I think the last time I was awake at this hour was when I stayed at the Diner until they opened again after the old Friday night. That was good times. Or when I stayed up all night at the young people’s conference in northern Cali. But those were fun times being awake at this time. Not exhausted and freezing times.

I just had, “no woman, no crime” in my head. Is that how it goes? No woman no crime, no woman no crime! Is that it? Oh lack of sleep delirium, you’re actually somewhat fun now that I’ve had some coffee.

I wonder if this post will yield any good search results. I used to get the funniest search queries back when I wrote a lot about random things.

I had a funny thought when I refilled coffee but it’s gone. I’m conversing with a stranger on Twitter about sparkling vampires. That’s one of the best things about Twitter. Someone I followed retweeted someone who said they had never seen any of the Twilight movies and were proud of it, or something. The person I follow wrote, “double ditto”. So I retweeted and wrote, “triple ditto?” Then the stranger and I continued chatting about Twilight and I had to convince her, him? Not sure, that I’ve never seen the movies because I mentioned the sparkling bit and then we launched in to more possible plot points that probably are not in the plot at all. We haven’t even begun following each other. Sometimes you end up following strangers like this, sometimes you converse briefly and then poof! They’re gone like Keyser Soze.

Do you ever write a name like Keyser Soze and then go Google the spelling? Good thing I did. I had Keyser as Kaiser. One of the spellings had some funny sounding character in Soze though.

How many words have I written in my sleep deprived stupor? Let’s ask my online word count tool since Text Edit doesn’t have a word counter. Oh my! 978 words? Oh dear. Well, if you’ve stuck with me this long, kudos. This is as long as my short stories. Too bad I can’t seem to write fiction lately. That would have been nice to do during these wee morning hours. Instead I’ve written what? Something to bait the searchers? Time will tell. Yes.

Ok, I’ll edit and post and then get back to cleaning up labels on the blog I started last night and then maybe start the daunting task of organizing my documents folder. Good times! Who needs sleep?

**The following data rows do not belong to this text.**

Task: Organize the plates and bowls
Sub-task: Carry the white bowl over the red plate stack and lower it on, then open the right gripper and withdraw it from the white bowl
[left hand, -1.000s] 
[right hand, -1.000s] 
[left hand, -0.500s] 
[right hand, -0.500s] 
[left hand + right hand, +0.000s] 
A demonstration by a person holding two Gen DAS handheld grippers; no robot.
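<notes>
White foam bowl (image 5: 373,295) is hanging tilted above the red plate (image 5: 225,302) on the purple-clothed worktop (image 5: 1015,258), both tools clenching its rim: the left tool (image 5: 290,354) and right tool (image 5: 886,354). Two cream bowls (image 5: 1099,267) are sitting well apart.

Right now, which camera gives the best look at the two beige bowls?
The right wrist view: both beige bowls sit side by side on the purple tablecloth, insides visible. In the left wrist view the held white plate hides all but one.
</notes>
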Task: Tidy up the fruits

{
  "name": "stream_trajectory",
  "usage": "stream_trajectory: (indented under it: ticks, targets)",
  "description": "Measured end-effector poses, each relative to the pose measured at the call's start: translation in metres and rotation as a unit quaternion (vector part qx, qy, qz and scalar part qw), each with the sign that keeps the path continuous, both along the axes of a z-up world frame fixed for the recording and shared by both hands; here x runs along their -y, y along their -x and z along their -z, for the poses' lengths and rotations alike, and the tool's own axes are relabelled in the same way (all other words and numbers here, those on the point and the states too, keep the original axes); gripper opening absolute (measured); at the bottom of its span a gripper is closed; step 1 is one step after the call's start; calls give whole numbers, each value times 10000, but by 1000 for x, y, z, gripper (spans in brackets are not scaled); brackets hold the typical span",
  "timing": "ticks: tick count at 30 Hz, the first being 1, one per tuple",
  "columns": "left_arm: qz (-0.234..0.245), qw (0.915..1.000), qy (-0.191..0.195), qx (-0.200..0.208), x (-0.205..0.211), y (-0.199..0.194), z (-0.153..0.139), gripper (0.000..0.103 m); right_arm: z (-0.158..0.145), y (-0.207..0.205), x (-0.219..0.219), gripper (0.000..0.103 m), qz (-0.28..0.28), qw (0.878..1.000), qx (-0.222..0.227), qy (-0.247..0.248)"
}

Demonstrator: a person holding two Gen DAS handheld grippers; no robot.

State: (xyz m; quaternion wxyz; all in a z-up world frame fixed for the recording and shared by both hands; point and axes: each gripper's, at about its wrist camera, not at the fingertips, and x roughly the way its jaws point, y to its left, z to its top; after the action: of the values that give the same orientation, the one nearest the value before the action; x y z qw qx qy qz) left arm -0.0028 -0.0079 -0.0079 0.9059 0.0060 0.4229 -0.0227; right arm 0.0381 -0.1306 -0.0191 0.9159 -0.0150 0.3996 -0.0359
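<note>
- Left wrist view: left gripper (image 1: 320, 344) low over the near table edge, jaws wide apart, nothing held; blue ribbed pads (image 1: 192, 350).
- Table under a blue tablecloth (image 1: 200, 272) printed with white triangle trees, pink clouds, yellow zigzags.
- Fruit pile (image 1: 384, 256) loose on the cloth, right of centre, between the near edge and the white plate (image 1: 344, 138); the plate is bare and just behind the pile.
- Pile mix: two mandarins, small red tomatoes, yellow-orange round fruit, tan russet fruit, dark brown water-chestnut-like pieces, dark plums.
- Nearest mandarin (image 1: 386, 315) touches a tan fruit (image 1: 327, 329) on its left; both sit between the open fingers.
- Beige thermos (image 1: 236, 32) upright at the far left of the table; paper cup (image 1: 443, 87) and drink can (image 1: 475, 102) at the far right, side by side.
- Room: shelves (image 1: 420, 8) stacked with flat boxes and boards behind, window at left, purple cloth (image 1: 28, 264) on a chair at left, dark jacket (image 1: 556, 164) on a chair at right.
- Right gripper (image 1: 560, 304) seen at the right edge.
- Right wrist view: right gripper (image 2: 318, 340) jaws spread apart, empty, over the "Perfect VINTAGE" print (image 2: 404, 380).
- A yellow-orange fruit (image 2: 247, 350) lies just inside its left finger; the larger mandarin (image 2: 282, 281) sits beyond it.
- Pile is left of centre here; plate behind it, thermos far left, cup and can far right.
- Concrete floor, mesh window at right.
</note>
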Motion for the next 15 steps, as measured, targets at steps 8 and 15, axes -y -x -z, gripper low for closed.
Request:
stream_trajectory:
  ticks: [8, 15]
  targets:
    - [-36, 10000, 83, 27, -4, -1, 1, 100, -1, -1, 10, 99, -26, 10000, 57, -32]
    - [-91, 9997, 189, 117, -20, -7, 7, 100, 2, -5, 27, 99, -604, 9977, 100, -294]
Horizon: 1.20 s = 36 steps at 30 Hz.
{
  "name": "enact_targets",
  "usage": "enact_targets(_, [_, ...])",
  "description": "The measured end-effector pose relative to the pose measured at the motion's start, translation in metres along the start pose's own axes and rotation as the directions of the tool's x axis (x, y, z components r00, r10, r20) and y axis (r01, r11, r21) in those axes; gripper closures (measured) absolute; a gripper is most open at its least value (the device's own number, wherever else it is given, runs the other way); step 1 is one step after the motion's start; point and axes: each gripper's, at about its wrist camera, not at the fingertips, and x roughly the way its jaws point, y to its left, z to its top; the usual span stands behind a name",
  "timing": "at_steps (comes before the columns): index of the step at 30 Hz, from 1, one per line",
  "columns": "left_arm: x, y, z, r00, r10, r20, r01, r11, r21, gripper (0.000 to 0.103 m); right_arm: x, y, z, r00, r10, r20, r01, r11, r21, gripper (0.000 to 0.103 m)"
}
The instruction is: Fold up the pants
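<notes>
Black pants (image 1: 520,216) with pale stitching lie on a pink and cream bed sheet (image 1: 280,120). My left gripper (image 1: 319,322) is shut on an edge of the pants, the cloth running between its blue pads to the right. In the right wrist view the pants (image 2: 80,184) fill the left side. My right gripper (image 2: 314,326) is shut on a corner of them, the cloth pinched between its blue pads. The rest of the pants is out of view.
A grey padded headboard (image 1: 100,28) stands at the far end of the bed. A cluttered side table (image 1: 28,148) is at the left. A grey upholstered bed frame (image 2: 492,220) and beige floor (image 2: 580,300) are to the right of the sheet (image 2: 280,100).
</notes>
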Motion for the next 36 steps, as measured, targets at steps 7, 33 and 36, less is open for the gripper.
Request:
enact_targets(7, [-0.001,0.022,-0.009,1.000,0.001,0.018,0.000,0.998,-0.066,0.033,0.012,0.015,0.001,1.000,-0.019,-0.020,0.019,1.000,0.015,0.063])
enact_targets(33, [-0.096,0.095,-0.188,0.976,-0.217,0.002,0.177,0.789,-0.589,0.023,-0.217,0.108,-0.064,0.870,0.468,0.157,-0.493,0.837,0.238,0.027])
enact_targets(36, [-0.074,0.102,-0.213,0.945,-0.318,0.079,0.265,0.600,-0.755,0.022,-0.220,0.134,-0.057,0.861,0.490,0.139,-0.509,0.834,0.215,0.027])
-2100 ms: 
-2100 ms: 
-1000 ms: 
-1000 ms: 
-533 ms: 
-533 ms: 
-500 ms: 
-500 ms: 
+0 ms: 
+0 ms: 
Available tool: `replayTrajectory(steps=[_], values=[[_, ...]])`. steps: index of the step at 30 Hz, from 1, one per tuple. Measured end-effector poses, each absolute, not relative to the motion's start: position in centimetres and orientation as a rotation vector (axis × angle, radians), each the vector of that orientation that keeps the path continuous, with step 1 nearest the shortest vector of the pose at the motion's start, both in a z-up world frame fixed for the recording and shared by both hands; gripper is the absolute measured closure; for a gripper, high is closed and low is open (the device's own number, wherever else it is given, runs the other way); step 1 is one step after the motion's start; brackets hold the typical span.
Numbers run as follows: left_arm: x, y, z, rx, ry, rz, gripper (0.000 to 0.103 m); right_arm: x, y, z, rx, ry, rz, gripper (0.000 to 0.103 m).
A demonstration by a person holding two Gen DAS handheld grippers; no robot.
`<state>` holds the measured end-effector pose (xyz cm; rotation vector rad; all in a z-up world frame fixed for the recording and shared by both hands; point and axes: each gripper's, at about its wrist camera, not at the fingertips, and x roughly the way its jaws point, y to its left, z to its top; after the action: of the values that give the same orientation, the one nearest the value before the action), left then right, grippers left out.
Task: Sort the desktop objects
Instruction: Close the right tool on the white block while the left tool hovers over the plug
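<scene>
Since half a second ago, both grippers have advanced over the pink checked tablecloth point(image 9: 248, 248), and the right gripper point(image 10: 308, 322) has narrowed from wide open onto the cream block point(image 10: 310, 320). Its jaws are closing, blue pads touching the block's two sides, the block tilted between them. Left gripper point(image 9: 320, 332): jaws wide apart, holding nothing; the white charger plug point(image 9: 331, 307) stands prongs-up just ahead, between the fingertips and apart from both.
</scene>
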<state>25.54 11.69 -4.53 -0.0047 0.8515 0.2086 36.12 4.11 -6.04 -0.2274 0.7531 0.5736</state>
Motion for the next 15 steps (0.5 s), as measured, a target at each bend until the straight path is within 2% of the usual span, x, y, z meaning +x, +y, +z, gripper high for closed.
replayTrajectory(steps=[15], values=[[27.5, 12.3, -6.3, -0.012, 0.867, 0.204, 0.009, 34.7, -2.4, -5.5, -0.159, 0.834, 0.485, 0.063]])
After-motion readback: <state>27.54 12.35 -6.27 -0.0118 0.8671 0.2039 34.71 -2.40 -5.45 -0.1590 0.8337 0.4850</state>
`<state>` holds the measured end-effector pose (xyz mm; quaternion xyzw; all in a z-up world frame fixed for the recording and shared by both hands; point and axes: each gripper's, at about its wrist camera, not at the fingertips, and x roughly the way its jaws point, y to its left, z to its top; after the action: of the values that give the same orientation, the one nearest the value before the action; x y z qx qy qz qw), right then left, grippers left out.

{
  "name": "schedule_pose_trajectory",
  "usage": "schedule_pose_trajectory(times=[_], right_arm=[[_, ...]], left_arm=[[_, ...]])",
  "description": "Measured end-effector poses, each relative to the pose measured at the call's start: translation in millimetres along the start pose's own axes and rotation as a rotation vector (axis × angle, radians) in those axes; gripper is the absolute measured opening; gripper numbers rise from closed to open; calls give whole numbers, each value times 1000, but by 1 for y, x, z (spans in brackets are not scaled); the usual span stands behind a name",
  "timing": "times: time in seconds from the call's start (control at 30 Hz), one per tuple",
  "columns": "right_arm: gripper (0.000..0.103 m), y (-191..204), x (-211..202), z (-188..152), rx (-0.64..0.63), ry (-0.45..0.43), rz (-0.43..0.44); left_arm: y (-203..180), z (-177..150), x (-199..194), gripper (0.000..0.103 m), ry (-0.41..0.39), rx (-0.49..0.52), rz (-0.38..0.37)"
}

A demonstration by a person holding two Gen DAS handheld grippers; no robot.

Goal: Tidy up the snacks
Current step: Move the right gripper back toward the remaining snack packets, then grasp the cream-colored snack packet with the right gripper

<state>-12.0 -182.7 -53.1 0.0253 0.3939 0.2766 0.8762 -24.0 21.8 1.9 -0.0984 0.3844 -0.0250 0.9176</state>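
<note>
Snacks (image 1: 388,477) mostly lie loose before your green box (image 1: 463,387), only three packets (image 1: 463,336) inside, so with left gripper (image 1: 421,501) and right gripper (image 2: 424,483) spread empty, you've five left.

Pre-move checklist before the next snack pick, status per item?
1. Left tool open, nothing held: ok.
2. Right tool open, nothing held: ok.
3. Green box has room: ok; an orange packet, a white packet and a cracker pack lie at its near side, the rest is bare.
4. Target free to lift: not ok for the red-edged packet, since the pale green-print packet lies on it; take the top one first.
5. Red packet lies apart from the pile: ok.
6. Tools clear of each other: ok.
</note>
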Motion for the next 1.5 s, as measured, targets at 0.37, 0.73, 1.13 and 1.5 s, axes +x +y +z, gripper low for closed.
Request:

Filed under coffeeholic, humor as coping skill, Jayden, random stuff, silly girl, Sleep Deprived Fun, twitter me this, weather, writing

4 Responses to From the Desk of My Sleep Deprived Mind

  1. Hahahaha you made me giggle with your stream of unconsciousness.

    Believe it’s no woman no cry. Isn’t that just plain mean?

    Yeah I wouldn’t have gotten that guy’s name right in a million and one years. Nor that other guy’s name that was on the coffee mug. But I’m too lazy to look it up lol

    I’ve never noticed the spammers coming out crazy like that at night…but then again usually I’m snoring at 3 in the morning.

  2. Ro

    So he’s saying, if you have no woman, you won’t cry? Or is he saying, no woman, don’t cry. No woman, no cry. Hmmm. I’d need to hear the rest in context although I don’t really much care hahaha!

  3. Well don’t I feel like a tool. Yup he’s telling a chick not to cry. lol. Yeah I’m a fail.

  4. Ro

    Is he, did you listen to it?

    Hey don’t feel like a tool. I thought it was no woman no crime. Like, I won’t get busted if I don’t mess with that woman.